### [EXERCISE DIRECTIONS]
Lines from the one containing "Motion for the" to the end of the data below are to be restated exactly, with both ends included and nothing else.

### [MATERIAL PROVIDED]
· · · ·
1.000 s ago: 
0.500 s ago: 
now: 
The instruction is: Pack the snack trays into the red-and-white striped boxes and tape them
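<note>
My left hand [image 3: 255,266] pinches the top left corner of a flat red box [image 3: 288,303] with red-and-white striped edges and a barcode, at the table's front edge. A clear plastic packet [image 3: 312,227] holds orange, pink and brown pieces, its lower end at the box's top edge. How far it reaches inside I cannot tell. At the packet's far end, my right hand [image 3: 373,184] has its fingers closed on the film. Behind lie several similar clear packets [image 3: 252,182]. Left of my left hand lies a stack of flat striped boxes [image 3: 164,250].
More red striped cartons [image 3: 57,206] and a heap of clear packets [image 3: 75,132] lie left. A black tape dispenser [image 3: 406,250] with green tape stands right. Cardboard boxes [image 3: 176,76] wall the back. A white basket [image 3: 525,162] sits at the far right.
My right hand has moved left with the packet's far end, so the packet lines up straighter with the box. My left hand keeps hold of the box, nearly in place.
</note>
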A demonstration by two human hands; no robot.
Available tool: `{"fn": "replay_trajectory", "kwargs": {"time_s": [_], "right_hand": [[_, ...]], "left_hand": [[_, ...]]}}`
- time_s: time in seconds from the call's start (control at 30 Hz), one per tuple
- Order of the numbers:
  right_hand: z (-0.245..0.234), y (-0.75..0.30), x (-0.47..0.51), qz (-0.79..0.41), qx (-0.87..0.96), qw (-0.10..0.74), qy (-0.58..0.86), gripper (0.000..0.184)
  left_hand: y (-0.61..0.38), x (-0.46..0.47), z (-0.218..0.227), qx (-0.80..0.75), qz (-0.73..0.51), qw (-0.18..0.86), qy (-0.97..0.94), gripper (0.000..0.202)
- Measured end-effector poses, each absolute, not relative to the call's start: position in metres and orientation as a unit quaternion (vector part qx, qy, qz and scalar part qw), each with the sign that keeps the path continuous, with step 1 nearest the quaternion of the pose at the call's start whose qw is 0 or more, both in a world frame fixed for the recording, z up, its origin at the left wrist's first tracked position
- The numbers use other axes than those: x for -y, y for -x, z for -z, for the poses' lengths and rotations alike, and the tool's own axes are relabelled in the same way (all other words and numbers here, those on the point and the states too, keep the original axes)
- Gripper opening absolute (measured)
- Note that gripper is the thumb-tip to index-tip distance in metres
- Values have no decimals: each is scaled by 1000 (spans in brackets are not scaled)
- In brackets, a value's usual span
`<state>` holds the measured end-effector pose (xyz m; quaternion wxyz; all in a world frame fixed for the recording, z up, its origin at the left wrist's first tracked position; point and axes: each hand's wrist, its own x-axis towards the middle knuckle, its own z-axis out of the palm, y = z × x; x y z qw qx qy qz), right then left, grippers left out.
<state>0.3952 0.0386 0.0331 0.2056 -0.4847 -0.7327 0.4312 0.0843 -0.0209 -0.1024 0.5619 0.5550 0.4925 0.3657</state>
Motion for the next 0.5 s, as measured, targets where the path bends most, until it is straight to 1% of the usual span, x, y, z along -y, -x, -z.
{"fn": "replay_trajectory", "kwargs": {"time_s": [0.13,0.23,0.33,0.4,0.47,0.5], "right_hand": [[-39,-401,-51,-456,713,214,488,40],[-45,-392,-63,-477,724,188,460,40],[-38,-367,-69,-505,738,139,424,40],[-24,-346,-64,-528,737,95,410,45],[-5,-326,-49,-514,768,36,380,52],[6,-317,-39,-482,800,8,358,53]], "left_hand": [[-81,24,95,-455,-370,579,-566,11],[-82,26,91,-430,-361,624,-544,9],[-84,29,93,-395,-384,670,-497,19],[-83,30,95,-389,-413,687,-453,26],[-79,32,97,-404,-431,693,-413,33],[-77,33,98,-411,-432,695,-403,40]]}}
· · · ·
### [RESULT FOR THIS EXERCISE]
Motion for the next 0.5 s, as measured, targets where the path bends most, until it is straight to 1% of the usual span, x, y, z along -y, -x, -z.
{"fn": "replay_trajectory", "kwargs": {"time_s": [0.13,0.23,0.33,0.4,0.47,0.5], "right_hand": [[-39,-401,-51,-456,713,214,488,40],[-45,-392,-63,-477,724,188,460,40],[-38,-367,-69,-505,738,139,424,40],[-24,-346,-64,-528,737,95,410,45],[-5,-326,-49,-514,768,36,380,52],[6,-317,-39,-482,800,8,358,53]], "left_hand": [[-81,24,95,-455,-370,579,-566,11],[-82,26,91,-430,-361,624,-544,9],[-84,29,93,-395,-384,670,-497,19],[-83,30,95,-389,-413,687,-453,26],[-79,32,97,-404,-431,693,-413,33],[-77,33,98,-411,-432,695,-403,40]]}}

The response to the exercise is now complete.